Esta columna debería tratar acerca de la vergüenza. La vergüenza en su término estricto: «Turbación del ánimo por alguna acción deshonrosa y humillante, propia o ajena» (Diccionario de la Real Academia Española). Así, este breve texto podría sumarse a la larga cadena de opiniones que buscan acertar o definir el origen de todas nuestras vergüenzas. Curioso que tal palabra siempre se asome para definir un sentimiento colectivo.
Avergonzarnos por los políticos —lugar tan común—; avergonzarnos por las políticas —digo, la subasta del Estado—; avergonzarnos por las injusticias de esta seudo-legalidad; avergonzarnos por el pasado; avergonzarnos por el futuro; avergonzarnos por la cultura de resignación y de asfixia que nos cancera todo lo digno…
Sin embargo, no pienso que hablar de la vergüenza sea un verdadero ejercicio ciudadano. Y no lo es si mi única percepción del país es la que veo a distancia. Conozco a muchos guatemaltecos que no despiertan en mí esa «turbación del ánimo». Gente que puede brillar o que no. Personas que levantan enormes cargas sobre sus hombros para llenarnos de esperanza. Si sus vidas no reciben tanta prensa como una matanza del narco o una mala telenovela electoral —con teorías de conspiración incluidas—, quizá sea porque hemos convertido la vergüenza en nuestro mayor objeto de consumo mediático.

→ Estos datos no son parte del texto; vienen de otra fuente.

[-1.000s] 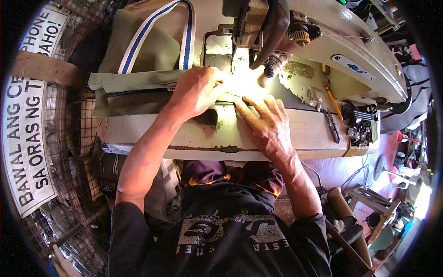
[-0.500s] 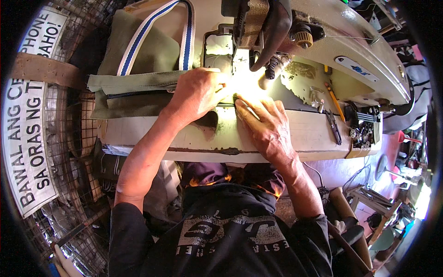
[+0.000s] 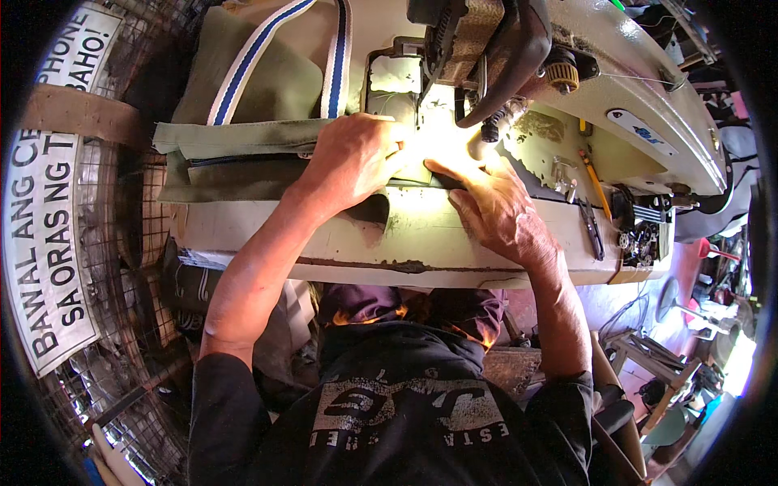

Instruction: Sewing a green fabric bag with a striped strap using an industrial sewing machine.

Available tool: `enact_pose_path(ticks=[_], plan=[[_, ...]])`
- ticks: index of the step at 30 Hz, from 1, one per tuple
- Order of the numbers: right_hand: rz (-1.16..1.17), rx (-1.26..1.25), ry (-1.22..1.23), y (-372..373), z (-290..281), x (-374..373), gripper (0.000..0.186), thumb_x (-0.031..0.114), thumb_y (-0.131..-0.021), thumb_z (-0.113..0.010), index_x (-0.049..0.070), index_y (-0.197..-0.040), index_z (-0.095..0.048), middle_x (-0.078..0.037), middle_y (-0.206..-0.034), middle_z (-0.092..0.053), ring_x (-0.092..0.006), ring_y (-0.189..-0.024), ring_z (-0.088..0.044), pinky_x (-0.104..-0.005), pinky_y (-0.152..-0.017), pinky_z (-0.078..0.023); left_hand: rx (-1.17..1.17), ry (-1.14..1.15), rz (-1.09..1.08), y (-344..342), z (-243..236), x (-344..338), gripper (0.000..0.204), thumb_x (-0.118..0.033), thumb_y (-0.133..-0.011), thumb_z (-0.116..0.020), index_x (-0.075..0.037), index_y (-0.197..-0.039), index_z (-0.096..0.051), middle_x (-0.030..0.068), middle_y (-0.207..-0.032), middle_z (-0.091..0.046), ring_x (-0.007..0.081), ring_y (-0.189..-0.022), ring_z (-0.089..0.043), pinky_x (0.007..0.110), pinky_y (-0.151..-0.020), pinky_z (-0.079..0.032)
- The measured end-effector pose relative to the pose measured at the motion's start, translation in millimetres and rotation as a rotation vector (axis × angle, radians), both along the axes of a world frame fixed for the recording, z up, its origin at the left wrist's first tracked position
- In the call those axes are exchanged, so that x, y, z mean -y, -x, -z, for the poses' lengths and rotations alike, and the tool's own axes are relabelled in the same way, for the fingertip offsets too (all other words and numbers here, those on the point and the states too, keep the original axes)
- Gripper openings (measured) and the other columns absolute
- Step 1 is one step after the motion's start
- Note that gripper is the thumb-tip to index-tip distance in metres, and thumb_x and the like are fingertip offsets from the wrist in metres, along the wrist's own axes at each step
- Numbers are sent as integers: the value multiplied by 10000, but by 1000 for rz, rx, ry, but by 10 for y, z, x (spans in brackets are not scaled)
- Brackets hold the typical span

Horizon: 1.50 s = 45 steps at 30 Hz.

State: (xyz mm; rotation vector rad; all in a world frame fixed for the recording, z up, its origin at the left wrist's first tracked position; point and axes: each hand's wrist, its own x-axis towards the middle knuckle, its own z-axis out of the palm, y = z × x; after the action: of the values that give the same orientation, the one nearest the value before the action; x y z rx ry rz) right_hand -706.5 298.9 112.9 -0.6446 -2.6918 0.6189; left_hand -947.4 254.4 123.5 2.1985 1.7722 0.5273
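Note:
An olive green fabric bag (image 3: 251,91) with a blue-and-white striped strap handle (image 3: 267,44) lies on the bed of a sewing machine (image 3: 466,49). My left hand (image 3: 348,162) is closed on the bag's edge, its fingers curled beside the needle area. My right hand (image 3: 506,211) rests on the other side, with fingers stretched toward the needle and partly spread. Bright lamp glare hides the fingertips and the stitching spot. A dark zipper (image 3: 235,161) runs along the bag's near side.
Right of my right hand lie dark-handled snips (image 3: 592,229) and an orange cutter (image 3: 596,181). A bobbin winder (image 3: 644,212) stands at the machine's right end. Wire mesh with white signs (image 3: 49,251) rises at the left. The table's front edge (image 3: 397,274) is chipped.
The right hand has shifted to the right, with its fingers more spread. My left hand has hardly moved. The machine and table appear slightly further right in the view.

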Motion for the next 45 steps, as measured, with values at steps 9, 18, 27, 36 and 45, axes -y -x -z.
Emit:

Por otro lado, es difícil no caer en la apropiación del éxito de otros. Si un actor logra alcanzar el aplauso mundial, si un cantautor llena estadios, si un cineasta recibe premios, si un atleta es medallista olímpico o si un científico da su aporte a tales o cuales avances… Entonces pasa de ser otro talento invisible a ser un héroe nacional. Mientras tales destellos no aparecen sobre nosotros, los guatemaltecos permanecemos rumiando la misma vergüenza de siempre, esa tan cotidiana como el pan dulce con café.
Por eso esta breve reflexión no busca la vergüenza, sino la intención de transformar la mirada con que acostumbramos a vernos hacia dentro.